▶ What the task requires: Go through the lines below. Copy those with "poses".

▶ Listed entries:
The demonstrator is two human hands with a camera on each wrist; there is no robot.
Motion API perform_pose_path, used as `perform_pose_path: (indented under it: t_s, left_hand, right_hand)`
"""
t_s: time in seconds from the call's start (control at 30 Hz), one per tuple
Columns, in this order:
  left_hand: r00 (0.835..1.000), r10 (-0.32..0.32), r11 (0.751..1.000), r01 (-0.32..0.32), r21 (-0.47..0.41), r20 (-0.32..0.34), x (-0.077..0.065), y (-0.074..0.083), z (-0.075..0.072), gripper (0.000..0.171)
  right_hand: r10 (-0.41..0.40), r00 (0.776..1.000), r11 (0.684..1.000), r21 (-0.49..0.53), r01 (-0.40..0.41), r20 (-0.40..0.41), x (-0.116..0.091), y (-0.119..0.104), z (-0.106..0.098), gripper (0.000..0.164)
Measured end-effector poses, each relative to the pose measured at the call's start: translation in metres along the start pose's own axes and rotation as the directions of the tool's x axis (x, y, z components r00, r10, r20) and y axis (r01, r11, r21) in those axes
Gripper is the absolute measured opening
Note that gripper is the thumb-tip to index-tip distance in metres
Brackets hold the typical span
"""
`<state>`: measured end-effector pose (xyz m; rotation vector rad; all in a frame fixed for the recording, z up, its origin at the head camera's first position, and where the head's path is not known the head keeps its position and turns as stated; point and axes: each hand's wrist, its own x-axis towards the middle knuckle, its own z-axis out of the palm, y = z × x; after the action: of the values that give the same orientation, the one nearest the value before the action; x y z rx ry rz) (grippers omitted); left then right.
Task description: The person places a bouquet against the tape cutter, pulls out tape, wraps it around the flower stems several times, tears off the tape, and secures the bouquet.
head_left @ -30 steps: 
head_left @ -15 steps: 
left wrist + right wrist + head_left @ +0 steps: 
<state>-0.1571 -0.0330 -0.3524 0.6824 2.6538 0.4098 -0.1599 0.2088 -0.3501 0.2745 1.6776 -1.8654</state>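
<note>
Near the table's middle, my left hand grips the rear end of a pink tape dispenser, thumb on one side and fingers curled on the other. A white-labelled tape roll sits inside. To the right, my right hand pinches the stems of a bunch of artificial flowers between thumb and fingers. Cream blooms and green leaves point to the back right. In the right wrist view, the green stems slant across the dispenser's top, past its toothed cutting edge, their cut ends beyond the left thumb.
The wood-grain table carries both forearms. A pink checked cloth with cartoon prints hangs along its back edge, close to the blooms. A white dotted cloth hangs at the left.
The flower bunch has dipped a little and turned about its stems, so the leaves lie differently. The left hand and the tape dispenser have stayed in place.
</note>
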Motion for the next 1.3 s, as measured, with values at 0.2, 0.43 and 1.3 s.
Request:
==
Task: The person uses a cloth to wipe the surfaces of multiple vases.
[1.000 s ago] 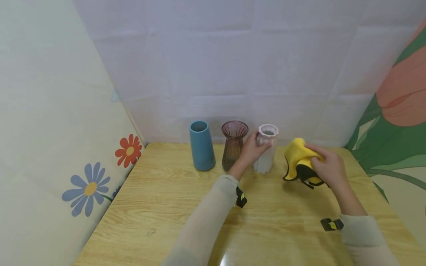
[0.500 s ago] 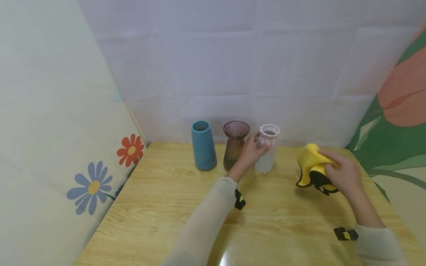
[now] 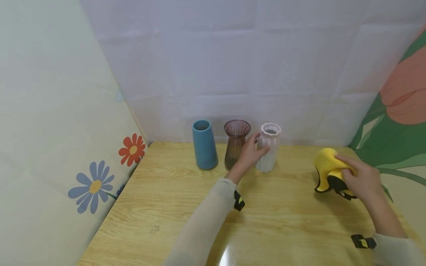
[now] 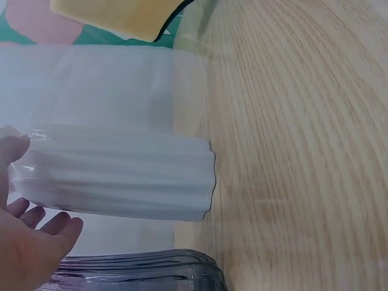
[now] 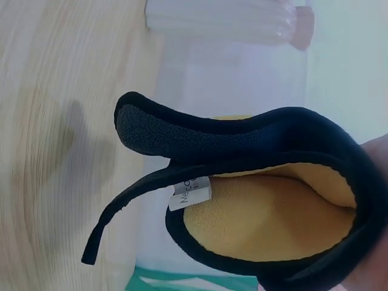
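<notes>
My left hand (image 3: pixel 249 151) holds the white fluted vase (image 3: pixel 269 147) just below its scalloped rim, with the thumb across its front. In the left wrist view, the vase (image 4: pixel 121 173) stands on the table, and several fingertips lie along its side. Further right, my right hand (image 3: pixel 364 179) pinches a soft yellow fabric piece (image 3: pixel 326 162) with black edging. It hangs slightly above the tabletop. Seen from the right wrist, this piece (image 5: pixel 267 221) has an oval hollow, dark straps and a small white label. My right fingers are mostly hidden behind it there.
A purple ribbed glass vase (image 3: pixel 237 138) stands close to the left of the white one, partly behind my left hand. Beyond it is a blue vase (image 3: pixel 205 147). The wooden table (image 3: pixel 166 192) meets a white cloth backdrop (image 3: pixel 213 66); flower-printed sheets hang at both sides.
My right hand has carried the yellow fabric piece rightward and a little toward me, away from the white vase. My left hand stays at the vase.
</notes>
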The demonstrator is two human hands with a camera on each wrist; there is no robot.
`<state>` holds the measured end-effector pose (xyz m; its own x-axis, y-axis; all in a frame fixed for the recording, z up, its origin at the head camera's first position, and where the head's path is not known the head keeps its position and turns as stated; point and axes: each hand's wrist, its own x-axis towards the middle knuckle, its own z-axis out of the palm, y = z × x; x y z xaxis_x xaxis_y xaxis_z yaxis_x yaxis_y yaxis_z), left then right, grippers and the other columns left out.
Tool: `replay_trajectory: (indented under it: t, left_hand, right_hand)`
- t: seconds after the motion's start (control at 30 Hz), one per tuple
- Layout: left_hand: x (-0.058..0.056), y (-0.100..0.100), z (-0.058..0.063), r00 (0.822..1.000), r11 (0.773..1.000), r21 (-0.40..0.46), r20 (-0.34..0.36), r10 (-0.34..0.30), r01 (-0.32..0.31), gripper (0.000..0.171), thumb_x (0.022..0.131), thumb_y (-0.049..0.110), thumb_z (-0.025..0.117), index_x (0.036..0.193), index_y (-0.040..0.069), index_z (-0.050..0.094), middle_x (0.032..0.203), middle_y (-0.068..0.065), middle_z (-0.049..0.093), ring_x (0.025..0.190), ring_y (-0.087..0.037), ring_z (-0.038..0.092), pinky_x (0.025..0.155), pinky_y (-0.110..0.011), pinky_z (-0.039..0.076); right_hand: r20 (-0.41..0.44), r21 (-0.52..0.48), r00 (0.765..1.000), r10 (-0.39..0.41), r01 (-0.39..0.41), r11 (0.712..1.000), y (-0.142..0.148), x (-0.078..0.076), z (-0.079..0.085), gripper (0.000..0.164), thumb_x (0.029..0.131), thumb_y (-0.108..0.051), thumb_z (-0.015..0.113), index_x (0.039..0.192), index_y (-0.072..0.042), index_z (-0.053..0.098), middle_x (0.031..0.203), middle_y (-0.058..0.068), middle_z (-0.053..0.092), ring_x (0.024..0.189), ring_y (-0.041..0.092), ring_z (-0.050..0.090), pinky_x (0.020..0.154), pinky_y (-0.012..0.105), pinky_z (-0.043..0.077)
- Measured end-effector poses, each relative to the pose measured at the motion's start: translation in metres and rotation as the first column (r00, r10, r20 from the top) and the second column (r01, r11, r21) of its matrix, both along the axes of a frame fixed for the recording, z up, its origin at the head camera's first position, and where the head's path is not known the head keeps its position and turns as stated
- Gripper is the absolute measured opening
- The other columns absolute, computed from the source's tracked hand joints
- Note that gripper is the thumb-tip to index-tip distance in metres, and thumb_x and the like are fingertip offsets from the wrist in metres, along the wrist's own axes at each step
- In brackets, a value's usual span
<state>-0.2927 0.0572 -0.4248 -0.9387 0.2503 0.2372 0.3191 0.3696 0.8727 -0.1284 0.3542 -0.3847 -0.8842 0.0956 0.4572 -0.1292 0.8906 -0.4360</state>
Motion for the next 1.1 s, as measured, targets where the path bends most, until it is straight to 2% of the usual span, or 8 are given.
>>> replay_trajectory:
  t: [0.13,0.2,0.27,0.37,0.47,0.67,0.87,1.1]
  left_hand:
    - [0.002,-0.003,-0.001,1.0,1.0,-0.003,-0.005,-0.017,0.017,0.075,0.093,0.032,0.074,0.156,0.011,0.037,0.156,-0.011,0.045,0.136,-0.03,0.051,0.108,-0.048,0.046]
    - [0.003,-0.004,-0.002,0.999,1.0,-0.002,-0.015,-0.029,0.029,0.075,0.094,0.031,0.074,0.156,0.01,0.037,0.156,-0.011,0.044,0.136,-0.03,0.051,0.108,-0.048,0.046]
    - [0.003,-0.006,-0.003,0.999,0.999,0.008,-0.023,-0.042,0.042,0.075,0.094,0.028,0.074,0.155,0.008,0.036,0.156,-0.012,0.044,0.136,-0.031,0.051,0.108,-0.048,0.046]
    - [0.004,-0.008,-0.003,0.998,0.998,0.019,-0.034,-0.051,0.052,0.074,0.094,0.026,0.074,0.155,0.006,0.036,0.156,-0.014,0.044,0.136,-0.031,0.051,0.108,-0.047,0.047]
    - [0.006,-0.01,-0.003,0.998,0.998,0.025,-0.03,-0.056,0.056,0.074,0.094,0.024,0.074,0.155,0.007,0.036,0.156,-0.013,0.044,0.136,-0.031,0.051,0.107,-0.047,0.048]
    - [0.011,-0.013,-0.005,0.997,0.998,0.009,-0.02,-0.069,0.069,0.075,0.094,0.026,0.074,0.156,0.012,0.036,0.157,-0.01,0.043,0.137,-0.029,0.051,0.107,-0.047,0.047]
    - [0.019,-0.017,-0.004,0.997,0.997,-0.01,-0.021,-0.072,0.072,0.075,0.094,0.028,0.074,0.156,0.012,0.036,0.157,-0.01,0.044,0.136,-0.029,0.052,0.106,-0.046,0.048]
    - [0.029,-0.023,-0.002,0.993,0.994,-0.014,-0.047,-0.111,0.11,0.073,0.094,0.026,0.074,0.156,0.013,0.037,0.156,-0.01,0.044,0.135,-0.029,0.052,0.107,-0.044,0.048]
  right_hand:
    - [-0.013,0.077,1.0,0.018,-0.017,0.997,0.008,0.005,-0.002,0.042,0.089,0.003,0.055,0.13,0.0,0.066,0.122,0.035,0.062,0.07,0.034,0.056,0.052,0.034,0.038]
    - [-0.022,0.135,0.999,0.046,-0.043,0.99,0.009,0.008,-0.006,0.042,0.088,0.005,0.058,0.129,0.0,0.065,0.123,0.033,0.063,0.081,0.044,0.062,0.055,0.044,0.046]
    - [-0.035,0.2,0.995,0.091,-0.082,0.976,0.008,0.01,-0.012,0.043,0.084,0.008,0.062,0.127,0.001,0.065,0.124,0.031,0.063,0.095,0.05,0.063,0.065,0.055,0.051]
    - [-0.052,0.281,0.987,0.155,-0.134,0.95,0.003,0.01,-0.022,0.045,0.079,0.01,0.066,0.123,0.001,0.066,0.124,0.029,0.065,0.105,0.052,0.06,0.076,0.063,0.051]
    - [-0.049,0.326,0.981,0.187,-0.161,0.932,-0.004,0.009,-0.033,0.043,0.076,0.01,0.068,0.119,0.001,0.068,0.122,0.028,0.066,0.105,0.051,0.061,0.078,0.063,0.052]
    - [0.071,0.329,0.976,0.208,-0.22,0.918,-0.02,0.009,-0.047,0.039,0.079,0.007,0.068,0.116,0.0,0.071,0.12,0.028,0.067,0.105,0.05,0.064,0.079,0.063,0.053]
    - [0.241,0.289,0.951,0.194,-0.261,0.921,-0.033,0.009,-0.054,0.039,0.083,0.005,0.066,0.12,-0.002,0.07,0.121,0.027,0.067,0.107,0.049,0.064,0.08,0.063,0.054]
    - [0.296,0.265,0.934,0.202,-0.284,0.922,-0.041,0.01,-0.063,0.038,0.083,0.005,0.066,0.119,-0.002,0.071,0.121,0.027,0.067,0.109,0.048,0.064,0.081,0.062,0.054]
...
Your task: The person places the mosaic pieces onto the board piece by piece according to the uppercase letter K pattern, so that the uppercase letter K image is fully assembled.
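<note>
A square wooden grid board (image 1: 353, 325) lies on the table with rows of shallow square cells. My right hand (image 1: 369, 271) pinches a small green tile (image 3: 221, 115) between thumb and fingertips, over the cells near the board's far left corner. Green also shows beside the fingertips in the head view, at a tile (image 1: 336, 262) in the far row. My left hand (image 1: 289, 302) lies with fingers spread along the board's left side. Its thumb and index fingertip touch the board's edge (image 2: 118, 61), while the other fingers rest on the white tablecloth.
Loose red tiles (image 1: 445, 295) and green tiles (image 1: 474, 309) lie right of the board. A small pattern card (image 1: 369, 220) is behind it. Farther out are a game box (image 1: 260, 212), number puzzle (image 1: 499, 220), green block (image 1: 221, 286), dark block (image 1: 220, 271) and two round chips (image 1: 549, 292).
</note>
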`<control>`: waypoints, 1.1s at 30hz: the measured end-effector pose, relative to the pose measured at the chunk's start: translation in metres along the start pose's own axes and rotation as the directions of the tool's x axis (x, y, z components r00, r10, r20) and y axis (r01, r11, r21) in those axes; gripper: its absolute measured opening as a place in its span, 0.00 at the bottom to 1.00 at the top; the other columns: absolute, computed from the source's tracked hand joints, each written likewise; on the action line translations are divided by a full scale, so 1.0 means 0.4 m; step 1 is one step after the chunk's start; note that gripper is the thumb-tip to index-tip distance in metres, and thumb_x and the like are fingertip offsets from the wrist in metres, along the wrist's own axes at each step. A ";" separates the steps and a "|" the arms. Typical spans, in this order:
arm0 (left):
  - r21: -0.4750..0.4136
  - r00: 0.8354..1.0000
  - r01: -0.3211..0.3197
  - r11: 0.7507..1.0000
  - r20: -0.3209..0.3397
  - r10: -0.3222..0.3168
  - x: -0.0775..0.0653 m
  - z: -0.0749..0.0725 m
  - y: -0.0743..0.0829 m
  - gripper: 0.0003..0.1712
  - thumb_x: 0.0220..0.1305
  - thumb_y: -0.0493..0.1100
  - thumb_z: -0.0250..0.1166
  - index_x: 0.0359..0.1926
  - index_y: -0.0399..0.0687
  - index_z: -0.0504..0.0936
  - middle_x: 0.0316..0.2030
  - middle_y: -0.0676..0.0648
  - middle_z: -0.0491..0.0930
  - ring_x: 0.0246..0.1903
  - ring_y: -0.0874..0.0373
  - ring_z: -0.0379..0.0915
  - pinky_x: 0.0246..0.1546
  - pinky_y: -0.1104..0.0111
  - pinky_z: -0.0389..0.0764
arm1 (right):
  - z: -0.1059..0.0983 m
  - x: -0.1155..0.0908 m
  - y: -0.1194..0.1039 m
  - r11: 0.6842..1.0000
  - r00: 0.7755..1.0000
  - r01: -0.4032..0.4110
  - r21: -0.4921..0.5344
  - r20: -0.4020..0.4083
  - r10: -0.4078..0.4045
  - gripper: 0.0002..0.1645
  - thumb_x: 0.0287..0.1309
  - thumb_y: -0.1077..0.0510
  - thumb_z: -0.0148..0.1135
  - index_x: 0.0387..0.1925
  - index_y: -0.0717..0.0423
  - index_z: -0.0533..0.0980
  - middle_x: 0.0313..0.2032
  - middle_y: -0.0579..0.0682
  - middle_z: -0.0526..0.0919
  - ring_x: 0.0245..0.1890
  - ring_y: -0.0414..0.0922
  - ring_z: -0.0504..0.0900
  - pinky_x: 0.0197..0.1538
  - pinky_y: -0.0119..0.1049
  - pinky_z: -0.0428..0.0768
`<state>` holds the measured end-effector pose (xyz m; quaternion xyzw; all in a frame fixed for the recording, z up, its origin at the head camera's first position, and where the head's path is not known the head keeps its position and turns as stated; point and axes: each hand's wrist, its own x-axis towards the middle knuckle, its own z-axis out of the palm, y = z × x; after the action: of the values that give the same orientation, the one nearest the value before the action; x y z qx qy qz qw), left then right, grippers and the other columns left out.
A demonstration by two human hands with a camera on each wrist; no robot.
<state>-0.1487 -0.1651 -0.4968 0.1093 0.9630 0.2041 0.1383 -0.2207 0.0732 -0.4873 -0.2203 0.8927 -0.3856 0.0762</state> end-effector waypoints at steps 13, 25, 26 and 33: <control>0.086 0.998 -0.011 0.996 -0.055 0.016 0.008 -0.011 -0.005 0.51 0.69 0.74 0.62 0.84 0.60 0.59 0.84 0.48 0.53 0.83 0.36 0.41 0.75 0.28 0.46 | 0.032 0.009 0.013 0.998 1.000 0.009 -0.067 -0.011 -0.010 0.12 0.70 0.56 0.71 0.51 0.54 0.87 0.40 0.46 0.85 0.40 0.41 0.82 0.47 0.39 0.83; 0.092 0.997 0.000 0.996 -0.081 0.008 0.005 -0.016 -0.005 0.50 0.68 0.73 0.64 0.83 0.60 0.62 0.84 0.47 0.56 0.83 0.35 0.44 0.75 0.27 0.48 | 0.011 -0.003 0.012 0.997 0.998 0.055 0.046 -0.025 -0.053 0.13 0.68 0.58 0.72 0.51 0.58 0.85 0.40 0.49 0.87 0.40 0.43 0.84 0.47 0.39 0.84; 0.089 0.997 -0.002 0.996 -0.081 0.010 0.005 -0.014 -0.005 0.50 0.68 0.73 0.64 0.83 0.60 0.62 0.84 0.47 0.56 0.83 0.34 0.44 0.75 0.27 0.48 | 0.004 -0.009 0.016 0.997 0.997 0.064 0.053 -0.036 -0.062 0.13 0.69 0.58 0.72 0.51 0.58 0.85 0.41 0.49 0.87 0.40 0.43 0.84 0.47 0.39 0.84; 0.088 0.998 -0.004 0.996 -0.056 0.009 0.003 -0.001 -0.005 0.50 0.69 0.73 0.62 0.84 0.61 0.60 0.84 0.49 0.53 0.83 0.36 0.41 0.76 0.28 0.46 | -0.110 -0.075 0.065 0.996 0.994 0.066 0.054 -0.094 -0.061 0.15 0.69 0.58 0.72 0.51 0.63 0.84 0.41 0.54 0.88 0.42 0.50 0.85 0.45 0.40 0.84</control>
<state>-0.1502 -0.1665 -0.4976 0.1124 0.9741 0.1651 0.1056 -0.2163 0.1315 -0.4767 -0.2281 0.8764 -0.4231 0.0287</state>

▶ Output below:
Measured end-effector poses, each relative to the pose measured at the call's start: translation in metres along the start pose's own axes and rotation as the directions of the tool's x axis (x, y, z components r00, r10, r20) and y axis (r01, r11, r21) in those axes
- Measured end-effector poses, each relative to the pose measured at the motion's start: translation in metres and rotation as the first column (r00, r10, r20 from the top) and the second column (r01, r11, r21) of its matrix, both along the axes of a frame fixed for the recording, z up, its origin at the head camera's first position, and where the head's path is not known the head keeps its position and turns as stated

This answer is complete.